Task statement – Extract, unchanged, every line from the top of the material below through the line with "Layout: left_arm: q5", and no more.

----------------

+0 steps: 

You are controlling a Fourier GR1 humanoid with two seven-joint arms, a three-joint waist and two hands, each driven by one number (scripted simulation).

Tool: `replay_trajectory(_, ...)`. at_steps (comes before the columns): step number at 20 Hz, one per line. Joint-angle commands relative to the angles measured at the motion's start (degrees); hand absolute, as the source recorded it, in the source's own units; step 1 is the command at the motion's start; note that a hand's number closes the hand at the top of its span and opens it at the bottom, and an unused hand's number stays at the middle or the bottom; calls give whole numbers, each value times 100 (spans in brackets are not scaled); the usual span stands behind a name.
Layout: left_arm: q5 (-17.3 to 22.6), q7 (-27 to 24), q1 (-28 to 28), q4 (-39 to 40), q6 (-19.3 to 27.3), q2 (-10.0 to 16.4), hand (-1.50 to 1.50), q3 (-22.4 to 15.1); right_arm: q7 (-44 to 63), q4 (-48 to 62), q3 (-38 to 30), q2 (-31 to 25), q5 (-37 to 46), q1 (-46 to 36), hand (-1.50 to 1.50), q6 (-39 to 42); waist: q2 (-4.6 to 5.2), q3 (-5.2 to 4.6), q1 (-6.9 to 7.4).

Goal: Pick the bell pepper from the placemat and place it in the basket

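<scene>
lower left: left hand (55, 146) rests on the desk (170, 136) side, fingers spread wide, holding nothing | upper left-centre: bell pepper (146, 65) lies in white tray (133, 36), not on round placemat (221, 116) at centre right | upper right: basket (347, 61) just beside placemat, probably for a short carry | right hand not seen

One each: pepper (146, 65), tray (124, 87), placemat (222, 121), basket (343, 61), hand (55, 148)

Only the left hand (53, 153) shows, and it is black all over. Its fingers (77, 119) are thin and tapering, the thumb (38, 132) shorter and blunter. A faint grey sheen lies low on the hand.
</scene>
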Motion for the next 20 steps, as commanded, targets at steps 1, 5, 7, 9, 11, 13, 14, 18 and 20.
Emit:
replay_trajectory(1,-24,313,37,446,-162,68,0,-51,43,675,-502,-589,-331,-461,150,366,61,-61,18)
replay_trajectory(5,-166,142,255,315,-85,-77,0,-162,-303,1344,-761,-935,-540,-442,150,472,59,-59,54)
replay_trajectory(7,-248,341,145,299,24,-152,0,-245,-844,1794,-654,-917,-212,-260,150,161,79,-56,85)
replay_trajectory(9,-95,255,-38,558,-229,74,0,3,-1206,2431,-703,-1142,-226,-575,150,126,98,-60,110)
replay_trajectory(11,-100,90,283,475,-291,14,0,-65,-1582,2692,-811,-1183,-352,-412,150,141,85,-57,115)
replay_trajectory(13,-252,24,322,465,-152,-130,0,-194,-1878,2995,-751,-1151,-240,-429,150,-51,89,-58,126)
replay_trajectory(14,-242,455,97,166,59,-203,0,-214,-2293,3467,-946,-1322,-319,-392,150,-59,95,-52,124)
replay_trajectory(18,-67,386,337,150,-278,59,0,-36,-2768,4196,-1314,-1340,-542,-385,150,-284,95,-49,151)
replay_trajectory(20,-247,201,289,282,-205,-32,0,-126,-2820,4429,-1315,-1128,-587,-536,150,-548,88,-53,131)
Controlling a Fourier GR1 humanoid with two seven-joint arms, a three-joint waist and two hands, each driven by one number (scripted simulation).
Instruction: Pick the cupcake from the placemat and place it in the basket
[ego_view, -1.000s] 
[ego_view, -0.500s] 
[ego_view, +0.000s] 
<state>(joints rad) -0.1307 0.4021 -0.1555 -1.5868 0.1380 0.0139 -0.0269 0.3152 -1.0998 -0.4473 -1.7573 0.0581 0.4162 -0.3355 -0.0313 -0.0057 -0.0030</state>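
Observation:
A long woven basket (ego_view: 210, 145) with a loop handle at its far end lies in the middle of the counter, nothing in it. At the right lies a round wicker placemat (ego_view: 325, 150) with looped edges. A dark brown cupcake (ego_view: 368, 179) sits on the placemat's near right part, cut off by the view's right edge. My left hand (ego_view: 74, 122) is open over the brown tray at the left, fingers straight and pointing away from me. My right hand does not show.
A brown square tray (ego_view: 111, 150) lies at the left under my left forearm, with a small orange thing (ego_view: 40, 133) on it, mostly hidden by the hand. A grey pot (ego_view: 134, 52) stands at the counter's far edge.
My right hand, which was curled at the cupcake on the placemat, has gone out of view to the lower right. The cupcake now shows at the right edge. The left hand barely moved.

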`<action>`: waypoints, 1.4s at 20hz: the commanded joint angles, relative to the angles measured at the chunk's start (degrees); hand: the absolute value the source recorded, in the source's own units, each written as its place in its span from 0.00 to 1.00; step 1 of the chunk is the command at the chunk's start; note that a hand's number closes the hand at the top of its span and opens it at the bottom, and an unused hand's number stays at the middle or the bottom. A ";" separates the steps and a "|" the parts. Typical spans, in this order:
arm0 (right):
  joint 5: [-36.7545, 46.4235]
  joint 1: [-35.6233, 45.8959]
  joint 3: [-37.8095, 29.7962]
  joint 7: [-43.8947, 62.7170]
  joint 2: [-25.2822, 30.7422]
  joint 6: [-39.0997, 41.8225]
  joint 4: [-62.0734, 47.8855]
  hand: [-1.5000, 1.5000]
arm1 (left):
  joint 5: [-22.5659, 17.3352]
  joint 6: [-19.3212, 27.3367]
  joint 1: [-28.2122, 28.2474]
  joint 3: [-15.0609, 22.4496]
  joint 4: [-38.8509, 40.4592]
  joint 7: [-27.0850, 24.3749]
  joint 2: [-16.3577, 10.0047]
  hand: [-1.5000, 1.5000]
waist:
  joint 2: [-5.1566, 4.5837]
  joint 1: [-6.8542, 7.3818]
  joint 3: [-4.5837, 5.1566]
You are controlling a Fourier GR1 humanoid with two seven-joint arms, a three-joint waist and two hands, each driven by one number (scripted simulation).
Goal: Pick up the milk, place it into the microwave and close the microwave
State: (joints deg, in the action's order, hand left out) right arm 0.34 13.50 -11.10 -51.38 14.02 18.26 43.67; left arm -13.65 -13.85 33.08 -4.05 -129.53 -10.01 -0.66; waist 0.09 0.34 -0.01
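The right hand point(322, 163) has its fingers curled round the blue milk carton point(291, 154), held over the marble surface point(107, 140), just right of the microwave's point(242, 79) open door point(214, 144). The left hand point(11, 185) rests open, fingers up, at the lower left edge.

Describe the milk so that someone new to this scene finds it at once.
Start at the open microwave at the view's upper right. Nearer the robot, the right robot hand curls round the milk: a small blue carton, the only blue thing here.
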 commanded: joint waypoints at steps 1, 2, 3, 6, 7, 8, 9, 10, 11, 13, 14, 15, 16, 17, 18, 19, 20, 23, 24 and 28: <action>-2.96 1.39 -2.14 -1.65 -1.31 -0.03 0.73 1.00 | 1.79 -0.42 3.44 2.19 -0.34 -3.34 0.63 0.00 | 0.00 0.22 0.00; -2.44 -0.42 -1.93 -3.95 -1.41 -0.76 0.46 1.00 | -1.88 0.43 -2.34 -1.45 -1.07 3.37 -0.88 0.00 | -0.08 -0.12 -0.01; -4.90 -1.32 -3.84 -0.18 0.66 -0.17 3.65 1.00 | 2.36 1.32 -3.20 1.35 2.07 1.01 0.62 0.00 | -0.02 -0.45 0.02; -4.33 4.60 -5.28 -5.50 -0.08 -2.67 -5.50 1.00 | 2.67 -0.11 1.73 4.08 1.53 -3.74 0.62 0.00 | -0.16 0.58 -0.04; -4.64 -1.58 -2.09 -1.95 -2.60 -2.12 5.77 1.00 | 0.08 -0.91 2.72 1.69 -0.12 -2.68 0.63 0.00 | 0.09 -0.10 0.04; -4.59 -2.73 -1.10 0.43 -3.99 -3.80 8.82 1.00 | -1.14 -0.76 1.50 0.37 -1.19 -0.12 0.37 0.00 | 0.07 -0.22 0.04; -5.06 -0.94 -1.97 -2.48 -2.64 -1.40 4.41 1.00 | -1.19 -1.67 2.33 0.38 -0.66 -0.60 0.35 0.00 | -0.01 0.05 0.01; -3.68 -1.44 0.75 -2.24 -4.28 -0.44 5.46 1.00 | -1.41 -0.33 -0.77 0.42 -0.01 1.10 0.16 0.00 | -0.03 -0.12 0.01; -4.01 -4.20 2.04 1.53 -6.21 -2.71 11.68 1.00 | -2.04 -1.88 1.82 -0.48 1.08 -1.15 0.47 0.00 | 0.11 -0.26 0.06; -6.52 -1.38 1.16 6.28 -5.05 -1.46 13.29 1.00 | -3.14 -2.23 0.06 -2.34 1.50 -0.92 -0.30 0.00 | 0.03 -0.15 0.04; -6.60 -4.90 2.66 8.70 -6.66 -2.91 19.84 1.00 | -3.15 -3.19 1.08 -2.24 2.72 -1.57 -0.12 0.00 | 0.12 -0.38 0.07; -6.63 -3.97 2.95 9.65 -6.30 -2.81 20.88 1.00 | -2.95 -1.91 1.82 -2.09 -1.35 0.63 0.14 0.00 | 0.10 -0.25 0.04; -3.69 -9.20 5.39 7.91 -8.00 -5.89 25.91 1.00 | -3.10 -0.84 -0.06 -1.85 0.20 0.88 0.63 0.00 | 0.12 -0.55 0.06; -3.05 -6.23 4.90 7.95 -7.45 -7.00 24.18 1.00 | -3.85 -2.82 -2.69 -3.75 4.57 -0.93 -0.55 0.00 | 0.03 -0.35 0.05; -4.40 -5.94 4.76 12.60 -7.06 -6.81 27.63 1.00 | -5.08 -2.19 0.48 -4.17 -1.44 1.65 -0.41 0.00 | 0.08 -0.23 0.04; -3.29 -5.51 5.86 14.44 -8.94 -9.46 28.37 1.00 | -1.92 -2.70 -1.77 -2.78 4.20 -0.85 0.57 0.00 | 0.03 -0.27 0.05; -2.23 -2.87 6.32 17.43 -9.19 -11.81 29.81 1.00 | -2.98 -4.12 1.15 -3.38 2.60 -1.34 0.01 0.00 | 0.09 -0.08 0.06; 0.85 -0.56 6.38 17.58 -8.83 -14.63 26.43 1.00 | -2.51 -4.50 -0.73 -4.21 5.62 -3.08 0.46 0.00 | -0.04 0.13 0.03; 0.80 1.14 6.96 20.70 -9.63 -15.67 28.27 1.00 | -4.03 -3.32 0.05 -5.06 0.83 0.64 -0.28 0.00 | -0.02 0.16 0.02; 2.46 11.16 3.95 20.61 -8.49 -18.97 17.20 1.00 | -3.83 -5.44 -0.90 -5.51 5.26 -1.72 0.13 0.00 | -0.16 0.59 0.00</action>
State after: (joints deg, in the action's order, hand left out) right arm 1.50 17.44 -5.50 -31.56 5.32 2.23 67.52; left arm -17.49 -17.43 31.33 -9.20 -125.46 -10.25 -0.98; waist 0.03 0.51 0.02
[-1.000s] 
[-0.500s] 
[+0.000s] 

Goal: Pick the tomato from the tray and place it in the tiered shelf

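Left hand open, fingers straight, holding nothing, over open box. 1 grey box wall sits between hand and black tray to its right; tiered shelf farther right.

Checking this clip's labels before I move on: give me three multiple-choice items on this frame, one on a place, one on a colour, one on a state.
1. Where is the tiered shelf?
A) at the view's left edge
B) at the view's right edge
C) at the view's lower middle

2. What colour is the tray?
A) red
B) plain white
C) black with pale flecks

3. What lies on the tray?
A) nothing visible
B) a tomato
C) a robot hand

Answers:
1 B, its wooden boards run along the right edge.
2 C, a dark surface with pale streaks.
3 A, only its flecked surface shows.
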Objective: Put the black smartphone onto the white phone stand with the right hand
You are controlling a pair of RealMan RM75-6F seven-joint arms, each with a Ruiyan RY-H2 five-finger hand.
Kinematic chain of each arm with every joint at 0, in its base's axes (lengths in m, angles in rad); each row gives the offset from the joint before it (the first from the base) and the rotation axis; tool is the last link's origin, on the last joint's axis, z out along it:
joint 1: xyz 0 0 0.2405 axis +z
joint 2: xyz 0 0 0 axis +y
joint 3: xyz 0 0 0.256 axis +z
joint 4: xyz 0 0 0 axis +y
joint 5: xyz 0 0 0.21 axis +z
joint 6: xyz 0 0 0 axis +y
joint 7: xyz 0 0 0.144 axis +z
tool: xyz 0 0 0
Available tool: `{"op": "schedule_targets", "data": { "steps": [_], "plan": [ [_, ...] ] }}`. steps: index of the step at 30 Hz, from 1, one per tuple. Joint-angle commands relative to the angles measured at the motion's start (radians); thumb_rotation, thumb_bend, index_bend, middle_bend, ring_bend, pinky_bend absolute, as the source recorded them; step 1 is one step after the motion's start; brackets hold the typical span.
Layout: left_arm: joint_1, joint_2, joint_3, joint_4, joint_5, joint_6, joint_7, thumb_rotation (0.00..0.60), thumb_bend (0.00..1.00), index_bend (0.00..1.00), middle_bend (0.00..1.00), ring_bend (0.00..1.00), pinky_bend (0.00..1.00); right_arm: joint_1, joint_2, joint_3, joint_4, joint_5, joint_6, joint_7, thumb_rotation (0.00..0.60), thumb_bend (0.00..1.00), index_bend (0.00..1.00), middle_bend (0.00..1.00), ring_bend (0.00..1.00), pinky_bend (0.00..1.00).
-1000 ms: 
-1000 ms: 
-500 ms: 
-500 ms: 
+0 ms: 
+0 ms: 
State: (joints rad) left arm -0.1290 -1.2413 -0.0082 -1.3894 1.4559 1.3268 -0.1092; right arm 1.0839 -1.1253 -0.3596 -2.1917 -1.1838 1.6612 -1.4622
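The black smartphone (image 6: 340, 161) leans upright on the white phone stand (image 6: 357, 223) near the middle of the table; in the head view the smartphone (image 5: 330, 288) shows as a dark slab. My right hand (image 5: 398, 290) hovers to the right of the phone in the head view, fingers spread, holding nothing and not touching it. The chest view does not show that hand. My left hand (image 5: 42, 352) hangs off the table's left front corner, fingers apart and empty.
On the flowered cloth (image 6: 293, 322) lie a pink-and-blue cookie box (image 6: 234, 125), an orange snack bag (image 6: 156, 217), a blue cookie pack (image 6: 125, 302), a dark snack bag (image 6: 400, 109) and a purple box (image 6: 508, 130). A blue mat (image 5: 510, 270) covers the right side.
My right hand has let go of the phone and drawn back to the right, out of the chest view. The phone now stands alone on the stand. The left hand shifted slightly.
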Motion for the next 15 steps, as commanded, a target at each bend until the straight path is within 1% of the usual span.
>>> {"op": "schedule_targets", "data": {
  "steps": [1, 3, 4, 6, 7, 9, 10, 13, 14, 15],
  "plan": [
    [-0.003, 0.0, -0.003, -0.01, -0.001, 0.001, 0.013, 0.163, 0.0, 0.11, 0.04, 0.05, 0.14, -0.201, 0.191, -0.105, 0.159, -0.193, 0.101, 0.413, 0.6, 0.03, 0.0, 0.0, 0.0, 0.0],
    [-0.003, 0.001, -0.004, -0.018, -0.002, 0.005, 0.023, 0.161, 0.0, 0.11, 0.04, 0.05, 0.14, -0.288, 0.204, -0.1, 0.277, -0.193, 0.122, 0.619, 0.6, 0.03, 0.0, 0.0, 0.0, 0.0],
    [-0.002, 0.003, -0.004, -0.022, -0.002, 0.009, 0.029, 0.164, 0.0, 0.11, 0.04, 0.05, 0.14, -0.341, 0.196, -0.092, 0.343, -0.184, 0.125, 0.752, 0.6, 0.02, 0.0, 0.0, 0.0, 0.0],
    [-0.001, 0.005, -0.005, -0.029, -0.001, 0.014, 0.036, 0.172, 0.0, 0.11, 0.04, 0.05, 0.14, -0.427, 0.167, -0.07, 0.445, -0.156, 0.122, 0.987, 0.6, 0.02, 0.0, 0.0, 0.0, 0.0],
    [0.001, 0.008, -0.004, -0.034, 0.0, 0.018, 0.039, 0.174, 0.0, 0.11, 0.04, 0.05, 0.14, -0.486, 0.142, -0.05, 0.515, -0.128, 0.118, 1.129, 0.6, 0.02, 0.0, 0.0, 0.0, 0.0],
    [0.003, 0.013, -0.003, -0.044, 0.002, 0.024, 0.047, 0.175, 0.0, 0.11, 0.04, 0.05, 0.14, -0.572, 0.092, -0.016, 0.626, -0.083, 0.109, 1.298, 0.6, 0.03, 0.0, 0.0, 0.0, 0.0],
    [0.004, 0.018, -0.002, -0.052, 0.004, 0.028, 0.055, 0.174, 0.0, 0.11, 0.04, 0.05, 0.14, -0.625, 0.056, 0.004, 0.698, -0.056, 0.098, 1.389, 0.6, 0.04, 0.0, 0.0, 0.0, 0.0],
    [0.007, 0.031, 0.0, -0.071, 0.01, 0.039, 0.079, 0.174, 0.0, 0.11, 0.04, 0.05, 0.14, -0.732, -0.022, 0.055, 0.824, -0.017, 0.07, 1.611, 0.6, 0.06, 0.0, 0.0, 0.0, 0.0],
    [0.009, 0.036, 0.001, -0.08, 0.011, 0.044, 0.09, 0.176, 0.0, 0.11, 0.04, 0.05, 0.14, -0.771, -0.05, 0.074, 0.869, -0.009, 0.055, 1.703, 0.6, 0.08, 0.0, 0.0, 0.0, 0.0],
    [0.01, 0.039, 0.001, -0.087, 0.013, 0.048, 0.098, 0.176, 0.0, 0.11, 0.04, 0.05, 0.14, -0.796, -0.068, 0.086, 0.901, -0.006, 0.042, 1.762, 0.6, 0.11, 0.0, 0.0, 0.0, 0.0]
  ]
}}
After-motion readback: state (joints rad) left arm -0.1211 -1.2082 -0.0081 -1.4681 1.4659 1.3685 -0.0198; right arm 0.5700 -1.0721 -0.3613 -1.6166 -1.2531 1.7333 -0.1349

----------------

Solution to this exercise –
+0 steps: 

You are controlling a Fourier GR1 humanoid with two seven-joint arms, a three-joint waist and two hands, each driven by one number (scripted simulation).

Tool: `replay_trajectory(_, ...)`. at_steps (comes before the columns): step number at 20 Hz, one per line. Joint-angle commands relative to the angles measured at the motion's start (degrees); hand absolute, as the source recorded it, in the source's own units; step 1 is the command at the motion's start; note that a hand's number closes the hand at the top of its span and opens it at the bottom, and an unused hand's number stays at the middle or the bottom; calls give whole numbers, each value times 100 (spans in brackets are not scaled); the usual span stands behind a name.
Layout: left_arm: q5 (-17.3 to 22.6), q7 (-27 to 24), q1 (-28 to 28), q4 (-39 to 40), q6 (-19.3 to 27.3), q2 (-10.0 to 16.4), hand (-1.50 to 1.50), q3 (-22.4 to 15.1); right_arm: q7 (-44 to 63), q4 (-48 to 62), q3 (-38 to 30), q2 (-31 to 25), q5 (-37 to 46), q1 (-46 to 36), hand (-1.50 to 1.50), q6 (-39 to 42); waist: q2 (-4.6 to 5.2), q3 (-5.2 to 4.6), q1 (-6.9 to 7.4).

The output is finished and nothing more is needed.